▶ **INSTRUCTIONS FOR THE TASK**
Reproduce, character for character, the entries from their opening line through the line with "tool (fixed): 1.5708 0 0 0".

*** DATA ***

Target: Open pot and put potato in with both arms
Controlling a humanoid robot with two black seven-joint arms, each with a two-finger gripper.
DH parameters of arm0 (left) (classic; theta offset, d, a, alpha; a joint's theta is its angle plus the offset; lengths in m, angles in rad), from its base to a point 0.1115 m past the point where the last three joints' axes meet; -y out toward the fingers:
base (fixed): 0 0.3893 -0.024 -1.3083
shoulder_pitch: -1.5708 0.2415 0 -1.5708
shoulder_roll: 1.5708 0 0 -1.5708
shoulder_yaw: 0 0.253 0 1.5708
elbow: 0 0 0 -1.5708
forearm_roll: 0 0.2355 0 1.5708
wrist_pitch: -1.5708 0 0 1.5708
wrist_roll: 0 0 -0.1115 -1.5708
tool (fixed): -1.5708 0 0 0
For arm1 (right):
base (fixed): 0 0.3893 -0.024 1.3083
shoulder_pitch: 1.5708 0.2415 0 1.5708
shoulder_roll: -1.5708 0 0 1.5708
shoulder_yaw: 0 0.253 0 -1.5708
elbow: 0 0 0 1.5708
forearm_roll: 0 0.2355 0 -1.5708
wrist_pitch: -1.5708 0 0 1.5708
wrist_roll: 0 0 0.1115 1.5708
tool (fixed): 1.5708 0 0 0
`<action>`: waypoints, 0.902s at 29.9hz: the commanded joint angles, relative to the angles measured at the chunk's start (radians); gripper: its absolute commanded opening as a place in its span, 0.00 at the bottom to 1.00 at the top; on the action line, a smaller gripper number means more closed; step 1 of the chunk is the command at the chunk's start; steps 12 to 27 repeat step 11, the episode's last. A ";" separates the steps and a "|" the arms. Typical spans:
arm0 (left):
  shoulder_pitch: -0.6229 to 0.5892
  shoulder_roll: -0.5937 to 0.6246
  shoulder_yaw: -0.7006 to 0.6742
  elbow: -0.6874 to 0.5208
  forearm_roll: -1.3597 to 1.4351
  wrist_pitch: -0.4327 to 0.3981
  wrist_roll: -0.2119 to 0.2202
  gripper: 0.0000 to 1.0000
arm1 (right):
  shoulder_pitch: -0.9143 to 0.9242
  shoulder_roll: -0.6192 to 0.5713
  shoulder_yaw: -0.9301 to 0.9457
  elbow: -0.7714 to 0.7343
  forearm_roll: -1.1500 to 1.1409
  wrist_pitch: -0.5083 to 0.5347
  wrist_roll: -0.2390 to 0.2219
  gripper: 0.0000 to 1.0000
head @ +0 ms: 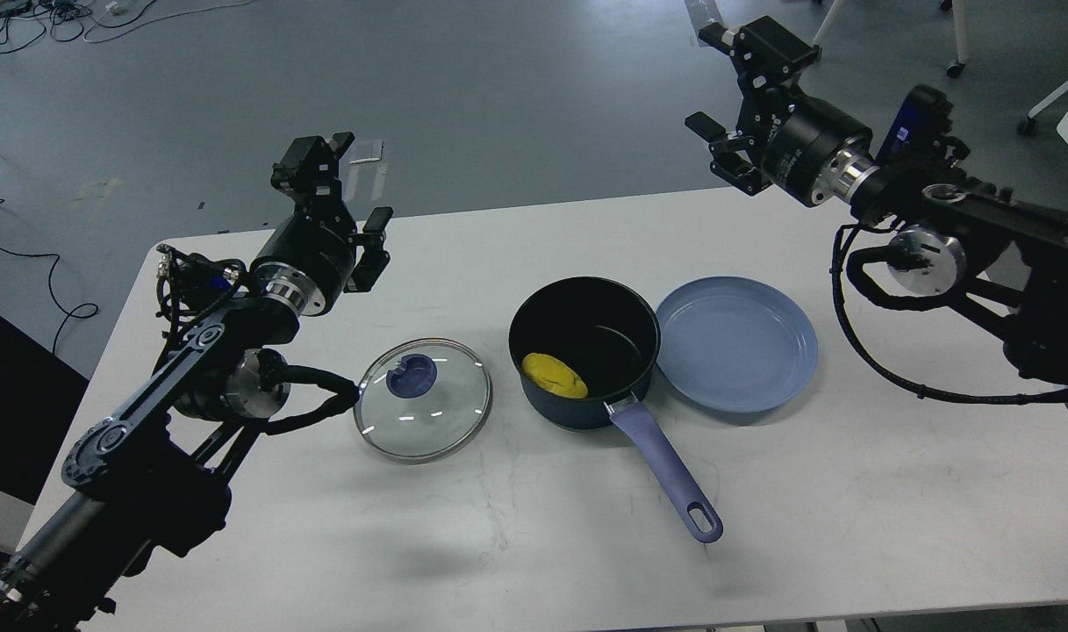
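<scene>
The dark navy pot point(586, 399) stands open in the middle of the white table, its lavender handle point(670, 474) pointing toward the front right. The yellow potato point(554, 375) lies inside the pot at its near-left side. My left gripper point(336, 189) is open and empty, held above the table's back left, far from the pot. My right gripper point(731, 96) is open and empty, raised high over the table's back right edge, well away from the pot.
The round glass lid with blue knob point(423, 409) lies flat on the table left of the pot. A light-blue plate point(737, 342) lies right of the pot, touching it. The white table point(534, 544) has rounded corners; chair legs stand on the floor at back right.
</scene>
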State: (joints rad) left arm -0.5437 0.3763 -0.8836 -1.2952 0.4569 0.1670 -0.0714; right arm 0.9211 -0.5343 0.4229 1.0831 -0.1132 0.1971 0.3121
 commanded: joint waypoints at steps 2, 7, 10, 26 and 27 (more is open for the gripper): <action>0.047 -0.014 -0.044 -0.012 -0.032 -0.041 -0.005 0.98 | -0.080 -0.036 0.065 -0.038 0.137 0.150 -0.088 1.00; 0.094 -0.043 -0.100 -0.013 -0.035 -0.078 0.004 0.98 | -0.175 -0.033 0.138 -0.031 0.175 0.145 -0.151 1.00; 0.108 -0.048 -0.113 -0.015 -0.052 -0.087 0.004 0.98 | -0.185 -0.024 0.139 -0.034 0.165 0.140 -0.145 1.00; 0.110 -0.048 -0.115 -0.015 -0.053 -0.089 0.002 0.98 | -0.185 -0.026 0.148 -0.031 0.167 0.140 -0.145 1.00; 0.110 -0.048 -0.115 -0.015 -0.053 -0.089 0.002 0.98 | -0.185 -0.026 0.148 -0.031 0.167 0.140 -0.145 1.00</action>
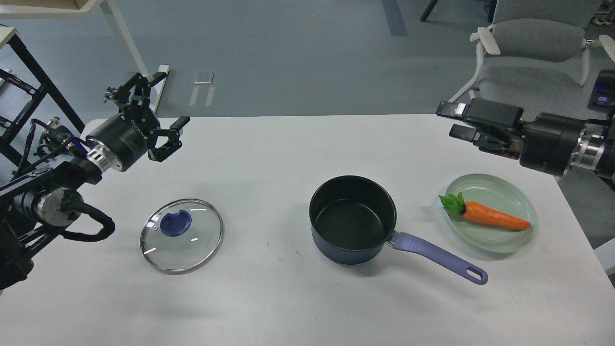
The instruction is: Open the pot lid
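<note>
Presently the left end effector (161,103) hangs above the far left corner of the worktop (269,158) with its fingers spread wide apart, holding nothing and touching nothing. The right end effector (454,120) hangs above the far right edge, its two fingers parted with a clear gap between them, likewise empty and clear of every item. The lid (181,235) lies flat on the worktop at the near left, knob uppermost, well apart from the pot and below and nearer than the left end effector. The pot (353,220) stands upright near the centre, uncovered, its black inside showing, with its lavender handle (435,254) pointing to the near right. A pale green plate (497,213) sits to the right of the pot, just beside the handle, carrying a toy carrot (487,215) with green leaves toward the pot. The worktop is white. Beyond it lies a grey-blue floor, with a grey office chair (533,53) at the far right and a black frame (24,91) at the far left.
</note>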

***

▶ **PROBLEM SOLUTION**
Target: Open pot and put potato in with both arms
Controlling a humanoid robot with two black seven-joint arms, each with a two-finger gripper.
DH parameters of arm0 (left) (classic; theta offset, d, a, alpha; a joint's theta is its angle plus the offset; lengths in m, angles in rad), from its base to a point 0.1115 m past the point where the last three joints' axes meet; -y out toward the fingers:
base (fixed): 0 0.3893 -0.024 -1.3083
shoulder_pitch: -1.5708 0.2415 0 -1.5708
shoulder_roll: 1.5708 0 0 -1.5708
shoulder_yaw: 0 0.253 0 1.5708
elbow: 0 0 0 -1.5708
forearm_roll: 0 0.2355 0 1.5708
wrist_pitch: -1.5708 0 0 1.5708
wrist_roll: 0 0 -0.1115 -1.5708
tool (fixed): -1.5708 0 0 0
For arm1 (right):
base (fixed): 0 0.3893 -0.024 1.3083
shoulder_pitch: 1.5708 0.2415 0 1.5708
shoulder_roll: -1.5708 0 0 1.5708
shoulder_yaw: 0 0.253 0 -1.5708
elbow: 0 0 0 1.5708
forearm_roll: 0 0.2355 0 -1.5708
wrist_pitch: -1.5708 0 0 1.5708
wrist_roll: 0 0 0.1115 1.5708
tool (fixed): 1.5708 0 0 0

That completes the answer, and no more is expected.